The Effect of Pregabalin on Pain Related to Walking in Patients With Diabetic Peripheral Neuropathy

October 6, 2016 updated by: Aaron I. Vinik, MD, PhD, Eastern Virginia Medical School

A Randomized, Double-blind, Placebo-Controlled, Cross-over Study on the Effect of Pregabalin on Pain Related to Walking in Patients With Diabetic Peripheral Neuropathy

The hypothesis of this study is that pregabalin, 150 mg bid, will reduce general daytime pain in patients diagnosed with diabetic peripheral neuropathy and that it will also reduce the level of pain associated with walking. Consequently, it is hypothesized that the reduction in pain will result in an increase in the amount of walking they do during the day, improvements in their gait, balance, risk of falls and sleep patterns.

Study Overview

Status

Completed

Conditions

Intervention / Treatment

Detailed Description

Pregabalin (LYRICA®) is a potent and specific ligand at the alpha-2-delta subunit of voltage-gated calcium channels. It is currently approved for adjunctive therapy for neuropathic pain conditions. Patients with diabetic peripheral neuropathy suffer from pain in their feet which interferes with their ability to walk which includes less walking, an altered gait, and altered balance. At night the peripheral neuropathy also interferes with their sleep patterns.The hypothesis of this study is that pregabalin, 150 mg bid, will reduce general daytime pain in patients diagnosed with diabetic peripheral neuropathy and that it will also reduce the level of pain associated with walking. Consequently, it is hypothesized that the reduction in pain will result in an increase in the amount of walking they do during the day, improvements in their gait, balance, risk of falls and sleep patterns.Pain and sleep quality will be assessed with questionnaires but objective measurements will be used to assess gait, balance, daytime activities (including walking) and sleep patterns.

Statistical Power Calculations were based on the fact that this is a randomized, double-blind, placebo-controlled, 2-period crossover study to be conducted at a single site.

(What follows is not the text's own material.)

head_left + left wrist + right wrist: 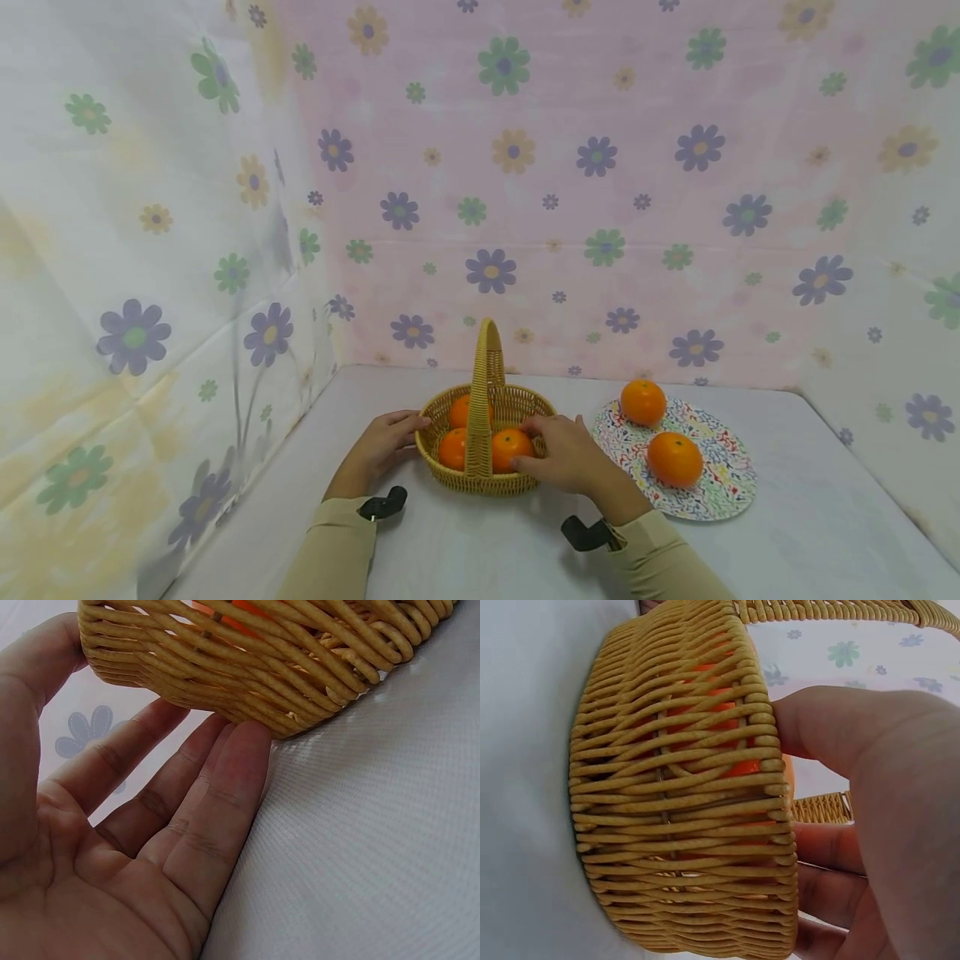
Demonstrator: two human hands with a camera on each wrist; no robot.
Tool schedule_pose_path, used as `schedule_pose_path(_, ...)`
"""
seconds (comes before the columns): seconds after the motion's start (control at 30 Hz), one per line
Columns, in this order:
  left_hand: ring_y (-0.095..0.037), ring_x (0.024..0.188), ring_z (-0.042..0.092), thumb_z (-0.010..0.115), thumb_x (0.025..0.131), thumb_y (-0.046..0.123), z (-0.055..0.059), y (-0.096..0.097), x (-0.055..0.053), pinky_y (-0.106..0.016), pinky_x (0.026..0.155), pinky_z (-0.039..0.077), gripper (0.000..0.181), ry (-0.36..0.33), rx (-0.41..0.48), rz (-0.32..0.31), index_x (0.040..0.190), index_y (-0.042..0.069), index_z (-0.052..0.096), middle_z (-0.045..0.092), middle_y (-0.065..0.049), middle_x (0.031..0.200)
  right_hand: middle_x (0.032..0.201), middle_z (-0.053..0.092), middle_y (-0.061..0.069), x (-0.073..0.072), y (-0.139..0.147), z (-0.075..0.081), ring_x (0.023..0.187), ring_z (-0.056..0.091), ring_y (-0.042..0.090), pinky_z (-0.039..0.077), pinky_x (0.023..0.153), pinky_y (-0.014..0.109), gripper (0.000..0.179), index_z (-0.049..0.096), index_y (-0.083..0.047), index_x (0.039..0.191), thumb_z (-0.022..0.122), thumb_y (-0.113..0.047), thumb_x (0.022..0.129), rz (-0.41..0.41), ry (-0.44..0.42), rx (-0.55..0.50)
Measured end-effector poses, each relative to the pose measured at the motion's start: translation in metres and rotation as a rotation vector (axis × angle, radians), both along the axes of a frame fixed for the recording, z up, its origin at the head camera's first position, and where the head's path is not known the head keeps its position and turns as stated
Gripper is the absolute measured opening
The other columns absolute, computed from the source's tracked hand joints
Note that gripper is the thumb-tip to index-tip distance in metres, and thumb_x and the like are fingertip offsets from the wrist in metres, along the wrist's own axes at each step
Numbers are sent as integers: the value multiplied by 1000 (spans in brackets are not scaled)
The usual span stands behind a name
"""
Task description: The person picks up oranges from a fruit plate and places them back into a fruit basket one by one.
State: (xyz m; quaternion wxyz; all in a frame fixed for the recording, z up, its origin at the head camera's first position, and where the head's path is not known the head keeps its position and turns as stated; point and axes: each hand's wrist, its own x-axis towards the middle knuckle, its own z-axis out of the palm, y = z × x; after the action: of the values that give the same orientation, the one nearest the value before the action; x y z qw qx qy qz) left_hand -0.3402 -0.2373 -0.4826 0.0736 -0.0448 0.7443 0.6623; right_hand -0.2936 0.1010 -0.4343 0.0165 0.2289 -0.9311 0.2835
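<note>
A yellow wicker basket (498, 483) with a tall arched handle stands on the table and holds three oranges. At its left side my left hand (382, 443) grips it, thumb at the rim and fingers against the outer weave; the left wrist view shows these fingers (225, 780) touching the lower wall. My right hand (568, 454) reaches over the right rim and holds the front right orange (512, 448) between thumb and fingers, inside the basket. The right wrist view hides most of that orange behind the weave (682, 795). Two other oranges, one at the back (461, 412) and one front left (452, 450), lie left of it.
To the right lies a round plate (720, 492) with a multicoloured speckled pattern. On it are two oranges, one behind (642, 403) and one in front (675, 460). White cloth covers the table (450, 550); flowered cloth walls (555, 275) stand behind and at both sides.
</note>
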Motion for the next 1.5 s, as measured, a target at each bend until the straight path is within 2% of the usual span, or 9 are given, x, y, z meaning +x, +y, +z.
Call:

Comparisons will be drawn at baseline, at the completion of each 6 weeks of treatment/placebo arm. The study has been powered at 0.80 for a two-tail analysis with a sensitivity to detect a 30% delta in pain perception in 40 subjects. From previous studies, the cross-over design suggested has achieved significance with 20 patients per group. Forty-four patients will be recruited in total. Significance will be established at an alpha level of 0.05. Both parametric and non parametric correlations will be carried out between the different variables measured and progressive logistic regression to determine the relative contributions of pain relief on the primary and secondary variables being measured in the study.

Study Type

Interventional

Enrollment (Actual)

44

Phase

  • Phase 3

Contacts and Locations

This section provides the contact details for those conducting the study, and information on where this study is being conducted.

Study Locations

  • United States
    • Virginia
      • Norfolk, Virginia, United States, 23510f
        • Eastern Virgnia Medical School, Strelitz Diabetes Center
      • Norfolk, Virginia, United States, 23510
        • Strelitz Diabetes Center

Participation Criteria

Researchers look for people who fit a certain description, called eligibility criteria. Some examples of these criteria are a person's general health condition or prior treatments.

Eligibility Criteria

Ages Eligible for Study

40 years to 75 years (ADULT, OLDER_ADULT)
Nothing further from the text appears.